▶ DATA BELOW
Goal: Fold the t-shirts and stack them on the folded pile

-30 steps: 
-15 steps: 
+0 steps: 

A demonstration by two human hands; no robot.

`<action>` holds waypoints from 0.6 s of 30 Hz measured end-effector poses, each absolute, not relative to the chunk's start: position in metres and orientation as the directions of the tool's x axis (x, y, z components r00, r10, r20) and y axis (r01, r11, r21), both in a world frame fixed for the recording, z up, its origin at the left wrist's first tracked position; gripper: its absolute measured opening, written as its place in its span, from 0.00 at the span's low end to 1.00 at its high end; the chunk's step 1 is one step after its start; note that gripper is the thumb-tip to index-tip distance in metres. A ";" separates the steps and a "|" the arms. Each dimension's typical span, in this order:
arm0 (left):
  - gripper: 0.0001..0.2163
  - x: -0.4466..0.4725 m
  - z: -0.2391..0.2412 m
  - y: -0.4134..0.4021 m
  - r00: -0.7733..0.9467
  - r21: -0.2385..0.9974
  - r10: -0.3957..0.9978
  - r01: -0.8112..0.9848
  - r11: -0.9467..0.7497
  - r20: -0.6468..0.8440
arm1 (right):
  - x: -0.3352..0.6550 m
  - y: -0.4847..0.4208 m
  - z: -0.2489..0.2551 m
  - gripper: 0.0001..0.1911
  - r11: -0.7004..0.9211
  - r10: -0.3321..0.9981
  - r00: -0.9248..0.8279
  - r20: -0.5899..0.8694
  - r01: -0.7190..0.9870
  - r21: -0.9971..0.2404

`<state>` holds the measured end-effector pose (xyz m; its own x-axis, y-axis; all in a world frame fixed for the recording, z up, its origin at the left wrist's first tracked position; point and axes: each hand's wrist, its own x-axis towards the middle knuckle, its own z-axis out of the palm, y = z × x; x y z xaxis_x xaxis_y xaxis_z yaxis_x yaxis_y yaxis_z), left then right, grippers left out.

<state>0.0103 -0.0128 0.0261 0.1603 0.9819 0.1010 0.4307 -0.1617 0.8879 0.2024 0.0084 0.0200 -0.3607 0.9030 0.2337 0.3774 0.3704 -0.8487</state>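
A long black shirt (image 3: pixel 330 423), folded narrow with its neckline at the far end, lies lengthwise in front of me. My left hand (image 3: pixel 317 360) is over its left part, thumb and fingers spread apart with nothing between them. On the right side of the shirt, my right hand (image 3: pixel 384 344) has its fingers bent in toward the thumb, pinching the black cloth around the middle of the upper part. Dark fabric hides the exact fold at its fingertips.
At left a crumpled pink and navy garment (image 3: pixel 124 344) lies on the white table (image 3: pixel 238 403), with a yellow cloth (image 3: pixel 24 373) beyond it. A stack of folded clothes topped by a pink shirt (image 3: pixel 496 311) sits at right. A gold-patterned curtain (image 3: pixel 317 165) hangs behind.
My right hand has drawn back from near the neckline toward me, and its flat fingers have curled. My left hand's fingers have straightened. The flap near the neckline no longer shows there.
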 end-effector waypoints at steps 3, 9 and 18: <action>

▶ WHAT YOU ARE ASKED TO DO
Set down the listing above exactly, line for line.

▶ SOLUTION BELOW
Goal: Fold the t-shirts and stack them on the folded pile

-30 steps: 
-15 steps: 
+0 steps: 

A demonstration by two human hands; no robot.

`<action>` holds waypoints from 0.6 s of 30 Hz measured end-effector poses, each absolute, not relative to the chunk's start: position in metres and orientation as the directions of the tool's x axis (x, y, z components r00, r10, r20) and y axis (r01, r11, r21), both in a world frame fixed for the recording, z up, its origin at the left wrist's first tracked position; gripper: its absolute measured opening, written as its place in its span, from 0.00 at the span's low end to 1.00 at its high end; the chunk's step 1 is one step after its start; note that gripper is the thumb-tip to index-tip distance in metres. A ";" separates the steps and a "|" the arms. Each dimension's typical span, in this order:
arm0 (left):
  - gripper: 0.0001..0.2163
  - x: -0.4466..0.4725 m
  - z: -0.2391..0.2412 m
  - y: -0.4134..0.4021 m
  - r00: -0.7733..0.9467
  - r21: -0.2385..0.9974
  - r10: -0.3957..0.9978
  - r01: -0.8112..0.9848
  - r11: -0.9467..0.7497
  - r20: -0.6468..0.8440
arm1 (right):
  - x: -0.3352..0.6550 m
  - y: -0.4847..0.4208 m
  - z: -0.2489..0.2551 m
  - gripper: 0.0001..0.1911
  - r11: -0.7004..0.9211
  - r10: -0.3321..0.9981
  - r00: -0.9248..0.8279
  - r20: -0.5899..0.8694
  - r01: -0.7190..0.9870
  - r21: -0.9971..0.2404

`<state>` holds the measured end-effector pose (xyz m; its own x-axis, y-axis; all in a world frame fixed for the recording, z up, its origin at the left wrist's first tracked position; point and axes: each hand's wrist, its own x-axis towards the middle knuckle, its own z-axis out of the palm, y = z × x; x y z xaxis_x xaxis_y xaxis_z yaxis_x yaxis_y yaxis_z), left then right, grippers left out.

<state>0.0103 -0.0128 0.0261 0.1603 0.9819 0.1010 0.4307 -0.1617 0.8879 0.2024 0.0084 0.0200 -0.3607 0.9030 0.2337 0.3774 0.3704 -0.8487</state>
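A long black shirt (image 3: pixel 330 423), folded narrow with its neckline at the far end, lies lengthwise in front of me. My left hand (image 3: pixel 317 360) is over its left part, thumb and fingers spread apart with nothing between them. On the right side of the shirt, my right hand (image 3: pixel 384 344) has its fingers bent in toward the thumb, pinching the black cloth around the middle of the upper part. Dark fabric hides the exact fold at its fingertips.
At left a crumpled pink and navy garment (image 3: pixel 124 344) lies on the white table (image 3: pixel 238 403), with a yellow cloth (image 3: pixel 24 373) beyond it. A stack of folded clothes topped by a pink shirt (image 3: pixel 496 311) sits at right. A gold-patterned curtain (image 3: pixel 317 165) hangs behind.
My right hand has drawn back from near the neckline toward me, and its flat fingers have curled. My left hand's fingers have straightened. The flap near the neckline no longer shows there.
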 end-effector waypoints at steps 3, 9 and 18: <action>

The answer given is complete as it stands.